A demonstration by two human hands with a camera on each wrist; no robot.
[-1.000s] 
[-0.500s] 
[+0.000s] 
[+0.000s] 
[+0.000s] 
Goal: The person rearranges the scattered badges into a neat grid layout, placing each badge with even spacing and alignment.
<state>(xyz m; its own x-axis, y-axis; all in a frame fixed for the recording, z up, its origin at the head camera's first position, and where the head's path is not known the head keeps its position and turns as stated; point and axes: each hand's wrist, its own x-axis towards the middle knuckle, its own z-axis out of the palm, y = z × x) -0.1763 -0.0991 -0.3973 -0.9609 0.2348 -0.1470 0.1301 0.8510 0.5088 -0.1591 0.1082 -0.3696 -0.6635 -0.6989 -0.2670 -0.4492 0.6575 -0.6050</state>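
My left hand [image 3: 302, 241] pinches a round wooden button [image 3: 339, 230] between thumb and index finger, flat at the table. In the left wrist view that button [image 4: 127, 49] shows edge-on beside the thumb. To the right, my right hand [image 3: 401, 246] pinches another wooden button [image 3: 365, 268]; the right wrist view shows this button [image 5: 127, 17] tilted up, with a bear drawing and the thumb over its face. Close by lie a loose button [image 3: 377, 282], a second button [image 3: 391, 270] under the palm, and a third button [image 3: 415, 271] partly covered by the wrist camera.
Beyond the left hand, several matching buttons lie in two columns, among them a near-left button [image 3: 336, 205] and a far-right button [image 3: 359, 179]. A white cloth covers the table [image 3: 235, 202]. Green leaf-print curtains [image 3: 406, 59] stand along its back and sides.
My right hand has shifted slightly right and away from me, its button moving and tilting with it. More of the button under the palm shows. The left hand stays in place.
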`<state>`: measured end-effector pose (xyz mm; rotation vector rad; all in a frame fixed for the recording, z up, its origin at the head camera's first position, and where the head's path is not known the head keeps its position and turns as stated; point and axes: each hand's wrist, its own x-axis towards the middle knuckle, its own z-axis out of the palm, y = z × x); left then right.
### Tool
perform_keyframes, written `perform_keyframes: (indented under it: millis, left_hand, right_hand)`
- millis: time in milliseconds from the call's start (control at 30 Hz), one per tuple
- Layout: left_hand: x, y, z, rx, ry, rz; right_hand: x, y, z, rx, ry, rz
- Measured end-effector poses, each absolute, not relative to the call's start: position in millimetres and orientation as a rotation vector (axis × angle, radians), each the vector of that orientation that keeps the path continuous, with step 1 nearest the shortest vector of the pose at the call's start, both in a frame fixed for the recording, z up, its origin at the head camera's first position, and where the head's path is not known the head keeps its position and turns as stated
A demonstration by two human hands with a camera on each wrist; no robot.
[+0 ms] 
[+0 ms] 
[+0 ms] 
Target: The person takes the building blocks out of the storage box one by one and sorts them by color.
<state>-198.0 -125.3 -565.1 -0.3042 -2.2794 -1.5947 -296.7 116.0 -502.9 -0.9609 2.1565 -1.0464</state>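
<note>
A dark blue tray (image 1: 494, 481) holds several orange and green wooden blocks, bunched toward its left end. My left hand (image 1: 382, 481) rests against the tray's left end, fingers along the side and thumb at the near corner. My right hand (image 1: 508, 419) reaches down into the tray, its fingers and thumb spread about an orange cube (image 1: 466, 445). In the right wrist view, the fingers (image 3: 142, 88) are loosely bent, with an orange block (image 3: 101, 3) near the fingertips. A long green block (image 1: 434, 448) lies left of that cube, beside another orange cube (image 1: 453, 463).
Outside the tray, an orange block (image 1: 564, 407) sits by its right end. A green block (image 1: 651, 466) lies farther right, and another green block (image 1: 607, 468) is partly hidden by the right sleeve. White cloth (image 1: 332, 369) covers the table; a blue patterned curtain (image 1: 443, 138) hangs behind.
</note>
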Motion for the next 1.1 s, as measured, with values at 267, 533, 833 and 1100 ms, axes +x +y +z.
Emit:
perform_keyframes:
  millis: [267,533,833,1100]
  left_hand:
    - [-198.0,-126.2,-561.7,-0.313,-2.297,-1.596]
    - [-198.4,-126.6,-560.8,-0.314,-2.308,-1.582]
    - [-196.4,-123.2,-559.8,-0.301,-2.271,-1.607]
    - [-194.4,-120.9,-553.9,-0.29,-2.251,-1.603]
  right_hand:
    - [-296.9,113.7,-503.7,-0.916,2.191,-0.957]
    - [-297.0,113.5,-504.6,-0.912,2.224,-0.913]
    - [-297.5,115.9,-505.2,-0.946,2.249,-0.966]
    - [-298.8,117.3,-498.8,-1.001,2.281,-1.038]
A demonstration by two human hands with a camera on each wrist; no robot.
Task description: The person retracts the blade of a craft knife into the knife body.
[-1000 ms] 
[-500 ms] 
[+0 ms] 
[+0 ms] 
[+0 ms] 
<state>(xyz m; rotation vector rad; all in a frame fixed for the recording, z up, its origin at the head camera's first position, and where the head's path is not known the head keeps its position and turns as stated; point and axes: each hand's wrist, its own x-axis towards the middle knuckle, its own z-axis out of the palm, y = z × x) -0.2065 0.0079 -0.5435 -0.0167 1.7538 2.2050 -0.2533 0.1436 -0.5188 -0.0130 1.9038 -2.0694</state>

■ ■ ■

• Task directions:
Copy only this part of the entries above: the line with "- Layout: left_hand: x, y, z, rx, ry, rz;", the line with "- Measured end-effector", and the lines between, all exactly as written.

• Result of this exercise:
- Layout: left_hand: x, y, z, rx, ry, rz; right_hand: x, y, z, rx, ry, rz
- Measured end-effector poses, each absolute, not relative to the call's start: position in millimetres and orientation as a rotation vector (axis × angle, radians), each the vector of that orientation that keeps the path continuous, with step 1 nearest the shortest vector of the pose at the call's start, both in a frame fixed for the recording, z up, its origin at the head camera's first position, and where the head's path is not known the head keeps its position and turns as stated

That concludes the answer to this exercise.